### Aim of the exercise
Note each line of the listing that contains the string "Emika", and copy it.

════════════════

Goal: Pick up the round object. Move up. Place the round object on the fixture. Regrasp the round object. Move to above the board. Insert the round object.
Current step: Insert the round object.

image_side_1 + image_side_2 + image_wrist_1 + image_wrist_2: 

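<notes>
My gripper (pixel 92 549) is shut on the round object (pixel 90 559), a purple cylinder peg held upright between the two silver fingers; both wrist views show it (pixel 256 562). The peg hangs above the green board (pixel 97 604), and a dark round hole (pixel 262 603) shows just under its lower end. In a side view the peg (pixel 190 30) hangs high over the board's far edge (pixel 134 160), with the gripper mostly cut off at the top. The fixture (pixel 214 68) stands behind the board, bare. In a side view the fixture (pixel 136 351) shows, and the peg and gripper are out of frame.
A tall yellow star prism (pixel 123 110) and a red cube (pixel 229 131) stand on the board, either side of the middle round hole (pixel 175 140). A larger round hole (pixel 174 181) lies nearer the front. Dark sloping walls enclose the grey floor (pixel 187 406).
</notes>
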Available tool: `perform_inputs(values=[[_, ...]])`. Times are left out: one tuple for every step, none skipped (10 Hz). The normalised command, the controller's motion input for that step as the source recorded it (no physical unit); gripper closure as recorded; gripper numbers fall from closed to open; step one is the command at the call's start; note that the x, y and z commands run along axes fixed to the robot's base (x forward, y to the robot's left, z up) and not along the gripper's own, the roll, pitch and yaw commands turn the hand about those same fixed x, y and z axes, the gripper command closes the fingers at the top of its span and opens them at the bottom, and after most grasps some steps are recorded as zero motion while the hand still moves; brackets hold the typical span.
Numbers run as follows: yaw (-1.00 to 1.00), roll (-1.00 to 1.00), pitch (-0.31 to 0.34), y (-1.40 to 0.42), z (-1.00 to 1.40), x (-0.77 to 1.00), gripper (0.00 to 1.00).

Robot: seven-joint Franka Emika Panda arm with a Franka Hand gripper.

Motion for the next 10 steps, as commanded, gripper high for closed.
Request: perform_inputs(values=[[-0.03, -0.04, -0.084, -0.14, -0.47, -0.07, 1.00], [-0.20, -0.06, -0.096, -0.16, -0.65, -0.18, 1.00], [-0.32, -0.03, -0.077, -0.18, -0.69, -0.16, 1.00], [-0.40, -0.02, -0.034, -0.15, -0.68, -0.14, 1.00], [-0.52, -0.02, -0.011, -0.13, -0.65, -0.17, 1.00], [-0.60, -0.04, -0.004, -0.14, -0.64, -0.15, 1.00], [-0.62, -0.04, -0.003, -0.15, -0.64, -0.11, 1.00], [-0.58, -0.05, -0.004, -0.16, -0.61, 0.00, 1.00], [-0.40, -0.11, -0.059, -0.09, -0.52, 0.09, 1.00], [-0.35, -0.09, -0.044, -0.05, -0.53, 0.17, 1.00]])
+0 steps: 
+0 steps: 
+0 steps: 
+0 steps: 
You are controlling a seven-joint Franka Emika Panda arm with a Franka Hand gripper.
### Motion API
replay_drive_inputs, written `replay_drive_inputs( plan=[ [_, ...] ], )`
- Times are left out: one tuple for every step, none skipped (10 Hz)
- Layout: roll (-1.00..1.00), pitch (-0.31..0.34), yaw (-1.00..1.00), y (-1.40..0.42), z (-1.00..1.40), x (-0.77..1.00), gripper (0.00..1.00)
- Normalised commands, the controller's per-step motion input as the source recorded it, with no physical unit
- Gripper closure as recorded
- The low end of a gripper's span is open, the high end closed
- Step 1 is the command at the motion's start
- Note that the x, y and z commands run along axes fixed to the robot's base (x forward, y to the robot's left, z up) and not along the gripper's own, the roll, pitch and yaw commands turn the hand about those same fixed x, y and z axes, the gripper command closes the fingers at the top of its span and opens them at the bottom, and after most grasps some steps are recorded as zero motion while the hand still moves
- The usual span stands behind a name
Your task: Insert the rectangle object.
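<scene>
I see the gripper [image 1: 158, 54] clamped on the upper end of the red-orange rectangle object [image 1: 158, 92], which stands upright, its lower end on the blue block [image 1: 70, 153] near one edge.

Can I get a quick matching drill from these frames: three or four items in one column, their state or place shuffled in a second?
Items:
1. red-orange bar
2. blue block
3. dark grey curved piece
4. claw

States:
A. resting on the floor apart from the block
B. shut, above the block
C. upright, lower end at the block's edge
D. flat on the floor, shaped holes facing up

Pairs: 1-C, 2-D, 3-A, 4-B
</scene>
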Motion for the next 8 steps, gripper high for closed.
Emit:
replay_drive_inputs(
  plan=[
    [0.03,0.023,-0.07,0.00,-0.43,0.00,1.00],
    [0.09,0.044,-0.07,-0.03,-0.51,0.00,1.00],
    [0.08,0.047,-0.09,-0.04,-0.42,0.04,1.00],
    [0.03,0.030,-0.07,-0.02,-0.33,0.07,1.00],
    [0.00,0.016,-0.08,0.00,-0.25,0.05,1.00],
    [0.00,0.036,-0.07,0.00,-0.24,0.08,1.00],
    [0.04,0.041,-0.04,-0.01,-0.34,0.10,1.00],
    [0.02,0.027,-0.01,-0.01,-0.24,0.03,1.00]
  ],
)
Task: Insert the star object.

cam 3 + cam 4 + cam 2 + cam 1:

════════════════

### Solution
Robot: seven-joint Franka Emika Panda arm with a Franka Hand gripper.
You are controlling a seven-joint Franka Emika Panda arm with a Franka Hand gripper.

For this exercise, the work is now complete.